As Finn and Oisin grew older, it became clear to Finn that his first love, Sibh, was lost to him. It was only right and proper that he should have a wife, and one fitting to the new status to which he had elevated himself and his men through their great deeds. It was at a great feast then, that he stood before Cormac and all present and asked for the hand of Cormac's daughter Ailbhe (pronounced like "ale-vee") in marriage. Though it must have galled Cormac to have Finn imply that his social status was equal to Cormac's own, his pragmatic side dictated that he grant the request so as not to alienate and insult the whole of the Fianna gathered there. The two were wed, but their marriage last only a couple of short years until the young Ailbhe died (most sources say in childbirth). Again, Finn asked for another of Cormac's daughters as his wife, and again his request was granted. The daughter's name was Grainne, and what followed became without a doubt the most well-known romance in Irish history.
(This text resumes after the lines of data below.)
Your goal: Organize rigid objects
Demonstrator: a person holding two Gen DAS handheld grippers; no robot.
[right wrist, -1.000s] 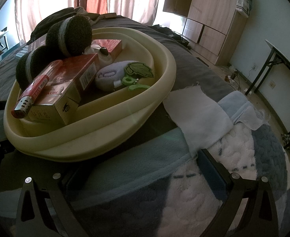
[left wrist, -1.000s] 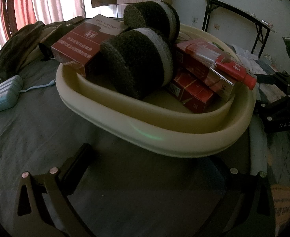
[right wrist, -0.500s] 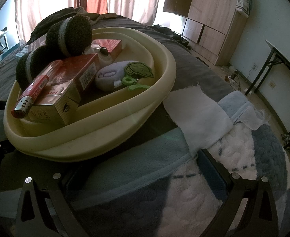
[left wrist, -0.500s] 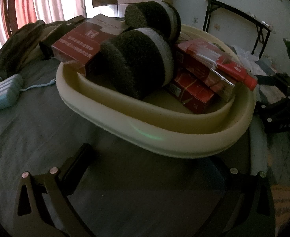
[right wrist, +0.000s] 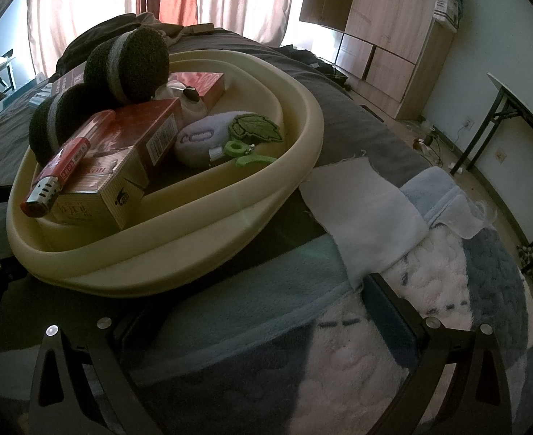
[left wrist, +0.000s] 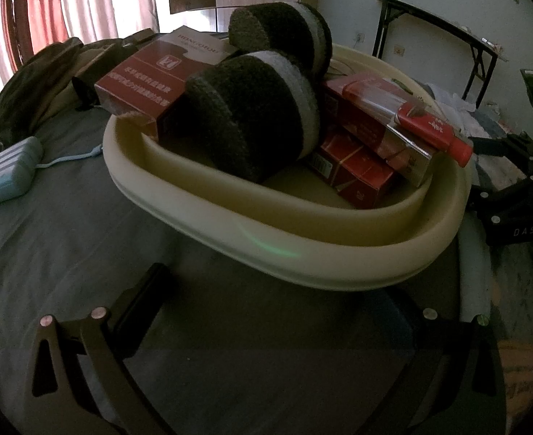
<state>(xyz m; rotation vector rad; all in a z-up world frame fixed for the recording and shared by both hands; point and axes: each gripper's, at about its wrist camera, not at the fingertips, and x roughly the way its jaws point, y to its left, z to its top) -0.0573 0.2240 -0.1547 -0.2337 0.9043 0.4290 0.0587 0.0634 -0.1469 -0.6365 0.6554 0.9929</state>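
Observation:
A cream oval basin (left wrist: 302, 253) (right wrist: 194, 253) rests on a bed. Inside lie two dark round sponges with a grey band (left wrist: 255, 116) (right wrist: 128, 61), several red cartons (left wrist: 150, 79) (right wrist: 136, 137), a red lighter (left wrist: 433, 130) (right wrist: 60, 174) on top of a carton, and a white pouch with a green leaf (right wrist: 208, 137). My left gripper (left wrist: 277, 301) stands open just short of the basin's near rim, nothing between its fingers. My right gripper (right wrist: 255, 308) is open too, over the blanket beside the basin.
A light blue gadget with a cord (left wrist: 11, 170) lies left on the grey sheet. A white cloth (right wrist: 360, 210) and a fluffy blue-white blanket (right wrist: 447, 308) lie right of the basin. Dark clothes, curtains, a wooden wardrobe (right wrist: 393, 29) and a folding table (left wrist: 447, 47) stand beyond.
The left wrist view has shifted very slightly; the basin and its contents stay put. The right gripper has not moved.

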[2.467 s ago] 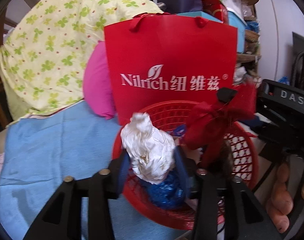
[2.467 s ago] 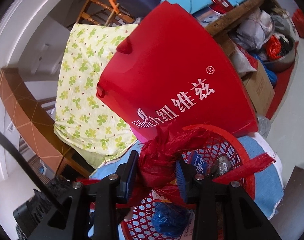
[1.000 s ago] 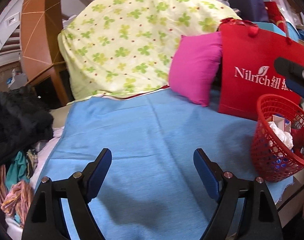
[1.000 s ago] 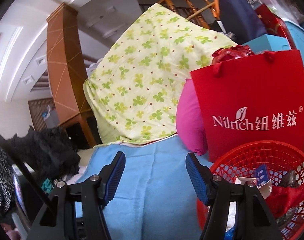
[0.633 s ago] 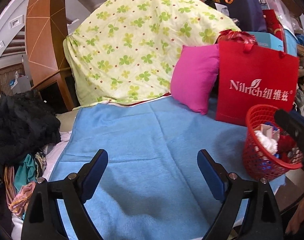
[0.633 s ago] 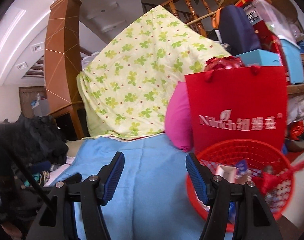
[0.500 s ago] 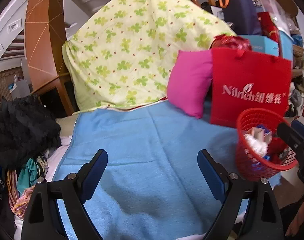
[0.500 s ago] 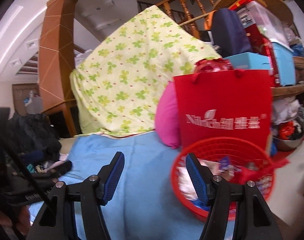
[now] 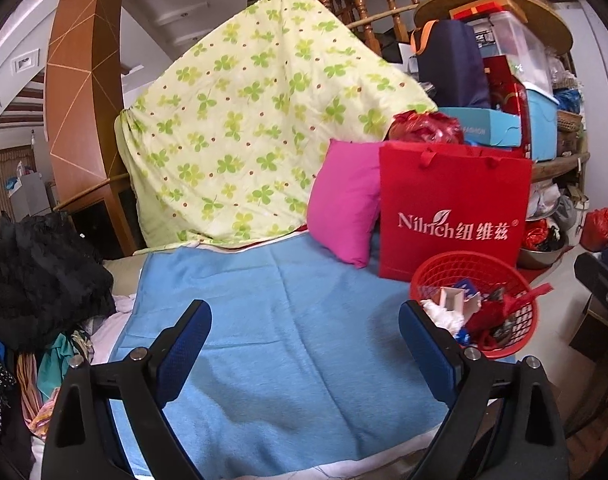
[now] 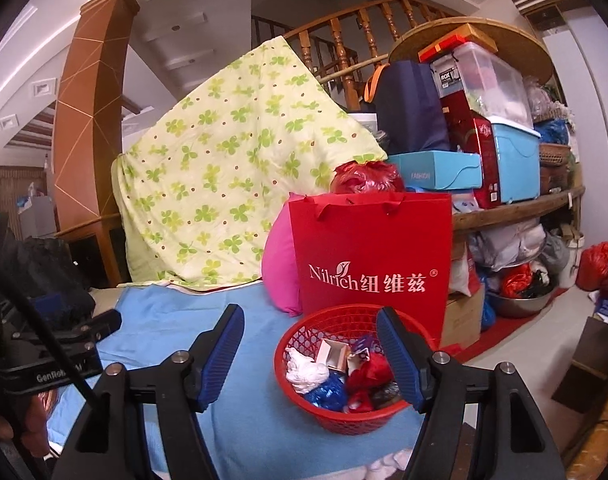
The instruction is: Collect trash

Grainne (pronounced like "gran-yuh" and literally meaning "ugly one") was, contrary to her name, a beautiful young woman, but Finn was by this time a much older man. They were introduced at a great feast, and Grainne took an immediate dislike to the old warrior, wishing instead to marry someone her own age. Being a high king's daughter, she knew better than to express such distaste publicly, but she determined to find a way out of the situation. There was a young man at the time, a fairly recent initiate into the Fianna, by the name of Diarmaid mac Donn (sometimes also referred to as Diarmaid O'Duibhne). Diarmaid was a devastatingly handsome warrior, and bore a scar on his face which made him even more attractive, and no woman could resist him. In some versions of the story, it is not a scar but a "ball seirce" or "love spot" placed there by some sort of magic. At any rate, Grainne immediately fell deeply in love with him, and asked him to elope with her. Diarmaid, owing his loyalty to Finn, refused, and so Grainne placed a geis (also spelled geas or geasa) on him to take her from Finn. Forced by this sacred magical bond to break his oaths of loyalty to Finn, Diarmaid took Grainne and ran away with her after she put a sleeping-draught in the wine which put the rest of the Fianna to sleep.
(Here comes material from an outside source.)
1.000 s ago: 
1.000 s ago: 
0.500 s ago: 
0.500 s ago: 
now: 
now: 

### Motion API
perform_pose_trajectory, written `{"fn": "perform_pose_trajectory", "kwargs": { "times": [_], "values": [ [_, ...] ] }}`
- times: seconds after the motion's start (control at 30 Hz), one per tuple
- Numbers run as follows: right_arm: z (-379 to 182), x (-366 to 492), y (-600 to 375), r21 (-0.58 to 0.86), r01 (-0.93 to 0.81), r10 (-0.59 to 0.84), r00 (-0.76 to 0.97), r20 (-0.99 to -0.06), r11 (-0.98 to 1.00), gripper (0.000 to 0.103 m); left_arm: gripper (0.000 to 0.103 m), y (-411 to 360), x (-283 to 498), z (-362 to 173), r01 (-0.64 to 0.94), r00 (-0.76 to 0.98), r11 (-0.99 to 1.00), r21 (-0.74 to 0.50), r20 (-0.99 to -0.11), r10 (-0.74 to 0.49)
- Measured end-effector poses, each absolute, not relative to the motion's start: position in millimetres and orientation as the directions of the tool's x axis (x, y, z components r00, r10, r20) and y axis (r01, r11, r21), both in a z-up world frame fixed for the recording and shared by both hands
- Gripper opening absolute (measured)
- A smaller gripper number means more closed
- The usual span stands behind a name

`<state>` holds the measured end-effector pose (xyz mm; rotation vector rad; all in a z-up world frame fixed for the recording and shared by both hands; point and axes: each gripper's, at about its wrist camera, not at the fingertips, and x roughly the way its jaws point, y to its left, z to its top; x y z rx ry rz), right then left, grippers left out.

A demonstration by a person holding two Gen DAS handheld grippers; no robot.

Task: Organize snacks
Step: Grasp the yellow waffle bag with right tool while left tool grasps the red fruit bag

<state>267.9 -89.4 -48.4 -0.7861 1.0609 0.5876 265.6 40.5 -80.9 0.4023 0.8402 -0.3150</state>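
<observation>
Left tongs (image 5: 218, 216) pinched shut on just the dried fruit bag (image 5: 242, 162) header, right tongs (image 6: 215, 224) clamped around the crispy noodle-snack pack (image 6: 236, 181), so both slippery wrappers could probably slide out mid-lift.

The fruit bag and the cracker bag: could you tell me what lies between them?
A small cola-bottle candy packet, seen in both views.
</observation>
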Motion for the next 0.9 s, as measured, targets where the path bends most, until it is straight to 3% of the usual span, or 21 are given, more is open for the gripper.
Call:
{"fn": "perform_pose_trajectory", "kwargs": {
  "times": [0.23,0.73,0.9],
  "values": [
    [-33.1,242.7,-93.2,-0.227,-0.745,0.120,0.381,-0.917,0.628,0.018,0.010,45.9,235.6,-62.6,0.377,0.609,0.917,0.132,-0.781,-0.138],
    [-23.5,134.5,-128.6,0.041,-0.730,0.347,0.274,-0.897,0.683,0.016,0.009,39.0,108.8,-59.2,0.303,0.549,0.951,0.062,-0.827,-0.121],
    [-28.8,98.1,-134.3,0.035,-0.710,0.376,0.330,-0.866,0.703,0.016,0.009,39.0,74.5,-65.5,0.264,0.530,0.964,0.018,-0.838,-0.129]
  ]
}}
When Finn awoke and learned of the treachery, he was livid and declared that he would pursue the pair to their death. Cormac tried to dissuade Finn, but in the end he was forced to give in to him, due to the seriousness of the oaths and laws that the pair had broken. Goll, Oisin and other trusted friends of Finn's also counseled him against this action, but Finn would listen to no man. He assembled a hunting party and pursued Diarmaid and Grainne across the whole of Ireland. Popular sympathy was with the pair, and many were the families who hid them for a night or two. Oisin himself, a close friend of Diarmaid, warned him on multiple occasions of the approach of his pursuers by some secret sign or another. Anghus mac Og, one of the Tuatha de Danaan who was related in some way to Diarmaid, aided their escapes as well. During this time, Diarmuid never laid his hands on Grainne, believing that somehow this was helping him keep some measure of his loyalty to Finn. One day as they crossed a stream, a splash of water touched Grainne's leg and she teased Diarmaid that even the stream was bolder than he. It was then that the two became lovers for the first time. After this, they settled in a hidden forest and Diarmaid built a small shack hidden in the trees for them, as by this time Grainne had become pregnant. Finn discovered them in this place, and some versions of the story say that Anghus helped them escape again, while others claim that Finn spied them in their lovers' embrace, and his heart softened and he left them in peace.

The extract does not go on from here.